%%

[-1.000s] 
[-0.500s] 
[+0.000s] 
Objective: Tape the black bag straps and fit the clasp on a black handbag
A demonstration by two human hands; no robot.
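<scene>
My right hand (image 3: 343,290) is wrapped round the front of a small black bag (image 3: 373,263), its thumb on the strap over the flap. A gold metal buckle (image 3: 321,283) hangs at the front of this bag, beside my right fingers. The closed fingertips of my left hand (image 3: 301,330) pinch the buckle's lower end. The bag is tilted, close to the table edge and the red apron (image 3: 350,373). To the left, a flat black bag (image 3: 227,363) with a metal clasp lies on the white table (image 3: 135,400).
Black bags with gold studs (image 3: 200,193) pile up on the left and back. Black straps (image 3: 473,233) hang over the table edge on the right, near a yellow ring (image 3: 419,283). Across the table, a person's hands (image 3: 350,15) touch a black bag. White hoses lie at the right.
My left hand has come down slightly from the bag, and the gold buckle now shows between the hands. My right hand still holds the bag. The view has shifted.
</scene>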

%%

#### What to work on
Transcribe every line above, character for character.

#### Exercise response
[-1.000s] 
[-0.500s] 
[+0.000s] 
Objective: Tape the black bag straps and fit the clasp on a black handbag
A demonstration by two human hands; no robot.
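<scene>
My right hand (image 3: 343,290) is wrapped round the front of a small black bag (image 3: 373,263), its thumb on the strap over the flap. A gold metal buckle (image 3: 321,283) hangs at the front of this bag, beside my right fingers. The closed fingertips of my left hand (image 3: 301,330) pinch the buckle's lower end. The bag is tilted, close to the table edge and the red apron (image 3: 350,373). To the left, a flat black bag (image 3: 227,363) with a metal clasp lies on the white table (image 3: 135,400).
Black bags with gold studs (image 3: 200,193) pile up on the left and back. Black straps (image 3: 473,233) hang over the table edge on the right, near a yellow ring (image 3: 419,283). Across the table, a person's hands (image 3: 350,15) touch a black bag. White hoses lie at the right.
My left hand has come down slightly from the bag, and the gold buckle now shows between the hands. My right hand still holds the bag. The view has shifted.
</scene>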

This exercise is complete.